Basierend auf diesem Protokoll können zusätzliche wissenschaftliche Fragen angegangen werden, zum Beispiel, wie subzelluläre Lokalisierung bestimmter mRNAs und Proteine die Synapsenbildung und -funktion regulieren. Darüber hinaus können Nervenmuskel-Kokulturen leicht etabliert werden und weiter verwendet werden, um neuromuskuläre Erkrankungen zu studieren, wenn die Ort der Verletzung die neuromuskuläre Kreuzung ist. Neuromuskuläre Erkrankungen sind heterogen in der Natur in dem Sinne, dass die Dysfunktion mit dem Muskel selbst, den peripheren Nerven oder den neuromuskulären Knoten verbunden sein könnte²⁶. So wäre es durch diese Kokulturen möglich, die neuromuskulären Kreuzungsveränderungen zu untersuchen, die letztlich der Entwicklung und dem Fortschreiten neuromuskulärer Erkrankungen zugrunde liegen. Eine weitere interessante Möglichkeit wäre, dieses Protokoll an das Maus-Trigeminussystem anzupassen. Diese Neuronen sind leicht zugänglich, und ihr Entwicklungsmuster ist bekannt²⁷. Da Mäuse für genetische Manipulationen geeignet sind und das Trigeminussystem durch die topographische Kartenbildung gut charakterisiert ist, ergeben sich neue Möglichkeiten, indem ein trigeminales Protokoll zur Untersuchung der neuronalen Entwicklung verwendet wird.

Die Autoren erklären, dass sie keine konkurrierenden Interessen haben.

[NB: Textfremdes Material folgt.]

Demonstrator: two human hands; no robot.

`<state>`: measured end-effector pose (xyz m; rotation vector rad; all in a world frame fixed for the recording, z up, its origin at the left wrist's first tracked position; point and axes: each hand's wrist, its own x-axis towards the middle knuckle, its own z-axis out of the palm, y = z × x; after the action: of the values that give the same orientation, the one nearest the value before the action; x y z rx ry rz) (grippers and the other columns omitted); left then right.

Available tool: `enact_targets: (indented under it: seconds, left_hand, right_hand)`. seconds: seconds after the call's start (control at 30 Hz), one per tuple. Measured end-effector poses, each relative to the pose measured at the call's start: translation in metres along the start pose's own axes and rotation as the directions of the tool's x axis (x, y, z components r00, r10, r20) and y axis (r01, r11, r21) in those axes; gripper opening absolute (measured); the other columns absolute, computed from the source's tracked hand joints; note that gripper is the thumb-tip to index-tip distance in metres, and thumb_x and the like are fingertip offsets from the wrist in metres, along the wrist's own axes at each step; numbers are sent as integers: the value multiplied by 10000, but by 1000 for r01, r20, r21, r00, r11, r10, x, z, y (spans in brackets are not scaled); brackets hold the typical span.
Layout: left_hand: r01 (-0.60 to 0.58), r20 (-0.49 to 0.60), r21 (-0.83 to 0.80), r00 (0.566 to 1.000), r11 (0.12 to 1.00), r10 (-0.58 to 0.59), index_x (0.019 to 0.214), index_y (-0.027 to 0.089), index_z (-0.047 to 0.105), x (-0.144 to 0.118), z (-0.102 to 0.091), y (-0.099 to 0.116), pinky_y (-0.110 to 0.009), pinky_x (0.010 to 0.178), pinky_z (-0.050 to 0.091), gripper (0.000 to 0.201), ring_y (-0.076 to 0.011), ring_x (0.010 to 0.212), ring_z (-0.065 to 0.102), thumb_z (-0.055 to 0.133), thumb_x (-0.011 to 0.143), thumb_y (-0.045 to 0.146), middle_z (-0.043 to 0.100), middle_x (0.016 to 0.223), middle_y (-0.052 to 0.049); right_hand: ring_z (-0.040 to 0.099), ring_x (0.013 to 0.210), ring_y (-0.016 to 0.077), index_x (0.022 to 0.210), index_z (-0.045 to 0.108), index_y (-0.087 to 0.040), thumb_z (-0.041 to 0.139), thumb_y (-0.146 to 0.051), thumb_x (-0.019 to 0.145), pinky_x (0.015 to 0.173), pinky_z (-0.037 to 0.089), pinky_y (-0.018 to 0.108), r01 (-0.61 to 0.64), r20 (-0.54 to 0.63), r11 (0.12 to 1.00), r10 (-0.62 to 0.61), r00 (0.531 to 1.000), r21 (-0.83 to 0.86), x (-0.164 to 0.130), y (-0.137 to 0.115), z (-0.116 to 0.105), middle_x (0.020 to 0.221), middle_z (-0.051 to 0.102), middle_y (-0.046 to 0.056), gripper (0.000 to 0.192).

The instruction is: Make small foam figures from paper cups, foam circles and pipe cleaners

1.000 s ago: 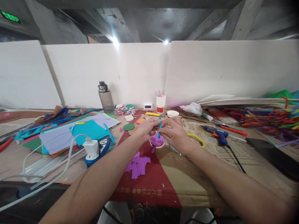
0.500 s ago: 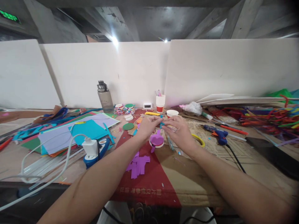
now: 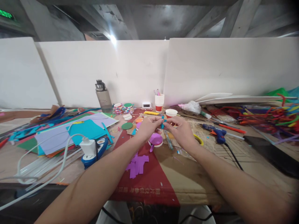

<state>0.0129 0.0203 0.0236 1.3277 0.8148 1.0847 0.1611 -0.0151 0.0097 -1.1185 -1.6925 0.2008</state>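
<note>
Between the fingertips of both hands is a small blue paper strip (image 3: 163,123), folded or curled. My left hand (image 3: 149,127) pinches it from the left, and my right hand (image 3: 178,129) pinches it from the right. Just below the hands stands a purple-topped round piece (image 3: 156,140) with a white and red side and a purple tab hanging at its front. Nearer to me lies a loose pile of purple paper strips (image 3: 137,165). A green paper disc (image 3: 126,125) and an orange disc (image 3: 139,120) lie beyond my left wrist.
A hot glue gun (image 3: 217,132) and a yellow tape roll (image 3: 198,139) lie right of my right hand. Coloured paper sheets (image 3: 87,132) and a blue power strip (image 3: 95,155) are left. A paper cup (image 3: 171,113), a pen cup (image 3: 159,102) and a water bottle (image 3: 103,98) stand behind.
The blue paper strip has shifted slightly in my fingertips, and my hands are closer together around it. The whole view has moved a little; the table things stay in place.
</note>
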Motion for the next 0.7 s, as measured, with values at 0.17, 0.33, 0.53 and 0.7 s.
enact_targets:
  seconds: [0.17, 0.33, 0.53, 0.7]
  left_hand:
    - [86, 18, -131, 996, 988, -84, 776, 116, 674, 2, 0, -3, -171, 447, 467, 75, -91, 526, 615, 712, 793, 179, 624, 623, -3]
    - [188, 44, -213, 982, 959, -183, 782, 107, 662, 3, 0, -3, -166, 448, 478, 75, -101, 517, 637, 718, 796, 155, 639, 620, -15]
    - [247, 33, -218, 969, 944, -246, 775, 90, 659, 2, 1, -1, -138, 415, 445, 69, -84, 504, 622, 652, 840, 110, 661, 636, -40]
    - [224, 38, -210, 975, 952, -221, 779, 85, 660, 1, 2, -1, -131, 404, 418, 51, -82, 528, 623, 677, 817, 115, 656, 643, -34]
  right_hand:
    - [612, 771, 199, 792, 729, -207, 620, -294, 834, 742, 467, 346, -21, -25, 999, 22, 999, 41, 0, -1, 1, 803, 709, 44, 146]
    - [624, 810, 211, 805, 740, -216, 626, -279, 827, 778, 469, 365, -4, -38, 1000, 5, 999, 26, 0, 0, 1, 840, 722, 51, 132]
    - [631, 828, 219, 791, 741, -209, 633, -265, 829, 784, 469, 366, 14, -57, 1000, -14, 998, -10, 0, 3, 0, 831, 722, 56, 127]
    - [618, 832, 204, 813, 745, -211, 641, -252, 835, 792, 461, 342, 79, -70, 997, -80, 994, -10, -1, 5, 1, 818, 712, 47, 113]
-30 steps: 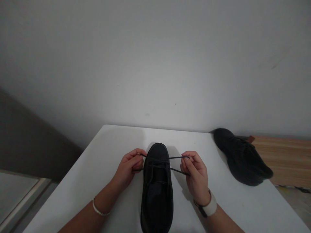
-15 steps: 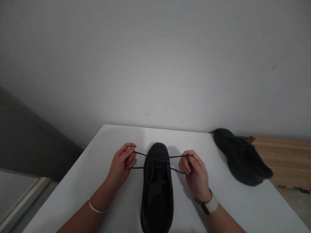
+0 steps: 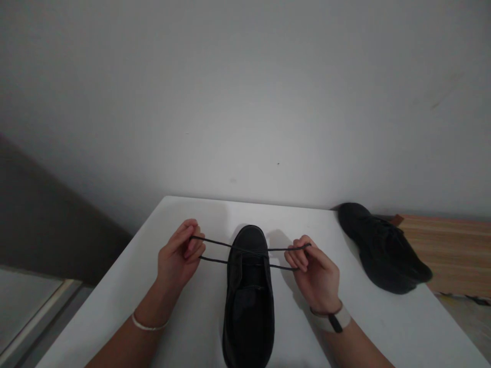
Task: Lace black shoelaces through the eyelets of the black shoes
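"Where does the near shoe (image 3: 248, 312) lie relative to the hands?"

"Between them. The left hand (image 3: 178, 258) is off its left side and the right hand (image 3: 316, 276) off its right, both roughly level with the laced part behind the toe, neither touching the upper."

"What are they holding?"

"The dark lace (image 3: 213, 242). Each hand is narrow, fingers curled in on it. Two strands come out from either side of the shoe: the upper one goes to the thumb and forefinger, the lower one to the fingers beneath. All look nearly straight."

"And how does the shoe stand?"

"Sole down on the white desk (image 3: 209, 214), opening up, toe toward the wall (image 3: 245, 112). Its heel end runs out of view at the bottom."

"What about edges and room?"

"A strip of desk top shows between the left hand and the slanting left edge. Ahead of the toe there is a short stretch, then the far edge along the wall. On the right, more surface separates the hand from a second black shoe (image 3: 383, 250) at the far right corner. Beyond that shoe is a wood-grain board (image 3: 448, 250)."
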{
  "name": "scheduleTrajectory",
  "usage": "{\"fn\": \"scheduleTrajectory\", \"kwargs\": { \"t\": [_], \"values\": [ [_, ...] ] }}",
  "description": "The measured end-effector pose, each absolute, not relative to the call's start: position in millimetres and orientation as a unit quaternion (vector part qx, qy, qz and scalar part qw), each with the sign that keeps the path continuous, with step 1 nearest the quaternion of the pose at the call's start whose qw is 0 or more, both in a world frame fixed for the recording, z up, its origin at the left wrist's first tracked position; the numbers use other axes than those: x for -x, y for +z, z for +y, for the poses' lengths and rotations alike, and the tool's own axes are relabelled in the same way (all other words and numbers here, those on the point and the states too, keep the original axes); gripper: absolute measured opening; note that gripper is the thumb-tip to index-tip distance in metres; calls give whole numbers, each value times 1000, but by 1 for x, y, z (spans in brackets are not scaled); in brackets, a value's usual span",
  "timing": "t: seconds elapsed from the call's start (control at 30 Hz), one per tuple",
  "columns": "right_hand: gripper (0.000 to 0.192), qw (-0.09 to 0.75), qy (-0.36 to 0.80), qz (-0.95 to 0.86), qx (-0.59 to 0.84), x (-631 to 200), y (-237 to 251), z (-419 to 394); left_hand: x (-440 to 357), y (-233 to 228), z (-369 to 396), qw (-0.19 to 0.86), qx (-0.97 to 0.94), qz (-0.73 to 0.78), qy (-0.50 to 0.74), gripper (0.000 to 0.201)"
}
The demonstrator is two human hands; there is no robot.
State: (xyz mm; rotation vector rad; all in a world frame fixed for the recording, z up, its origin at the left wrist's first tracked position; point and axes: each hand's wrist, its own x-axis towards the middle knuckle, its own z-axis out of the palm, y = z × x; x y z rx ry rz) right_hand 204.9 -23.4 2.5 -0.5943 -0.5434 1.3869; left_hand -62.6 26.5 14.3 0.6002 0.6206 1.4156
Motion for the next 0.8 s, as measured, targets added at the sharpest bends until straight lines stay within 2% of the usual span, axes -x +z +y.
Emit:
{"fn": "scheduleTrajectory", "kwargs": {
  "t": [0.27, 0.43, 0.57, 0.67, 0.73, 0.8],
  "values": [
    [8, 633, 720, -200, 200, -216, 3, -27, 72, 20, 26, 720, -244, 177, 625, 8],
    [7, 640, 720, -183, 196, -220, 6, -28, 80, 22, 22, 725, -254, 154, 621, 24],
    [25, 609, 752, -197, 157, -226, 7, -35, 81, 15, 15, 734, -375, 172, 539, 42],
    [44, 524, 814, -244, 60, -230, 2, -43, 81, 8, 12, 764, -499, 133, 386, 50],
    [59, 428, 850, -305, 29, -230, 0, -48, 78, 6, 12, 772, -562, 97, 280, 51],
    [75, 319, 871, -371, 49, -229, 0, -50, 74, 6, 13, 752, -594, 107, 263, 51]
  ]
}}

Diese Arbeiten wurden aus dem Europäischen Fonds für regionale Entwicklung (EFRE) im Rahmen des regionalen operationellen Programms Centro 2020 im Rahmen der Projekte CENTRO-01-0145-FEDER-000008:BrainHealth 2020, CENTRO2020 CENTRO-01-0145-FEDER-000003:pAGE, finanziert. CENTRO-01-0246-FEDER-00018:MEDISIS, und über das COMPETE 2020 - Operationelles Programm für Wettbewerbsfähigkeit und Internationalisierung und portugiesische nationale Mittel über FCT – Fundaéo para a Ciéncia e a Tecnologia, I.P., im Rahmen der Projekte UIDB/04539/2020, UIDB/04501/2020, POCI-01-0145-FEDER-022122:PPBI, PTDC/SAU-NEU/104100/2008, und die Einzelzuschüsse SFRH/BD/141092/201 8 (M.D.), DL57/2016/CP1448/CT0009 (R.O.C.), SFRH/BD/77789/2011 (J.R.P.) und von Marie Curie Actions - IRG, 7. Rahmenprogramm.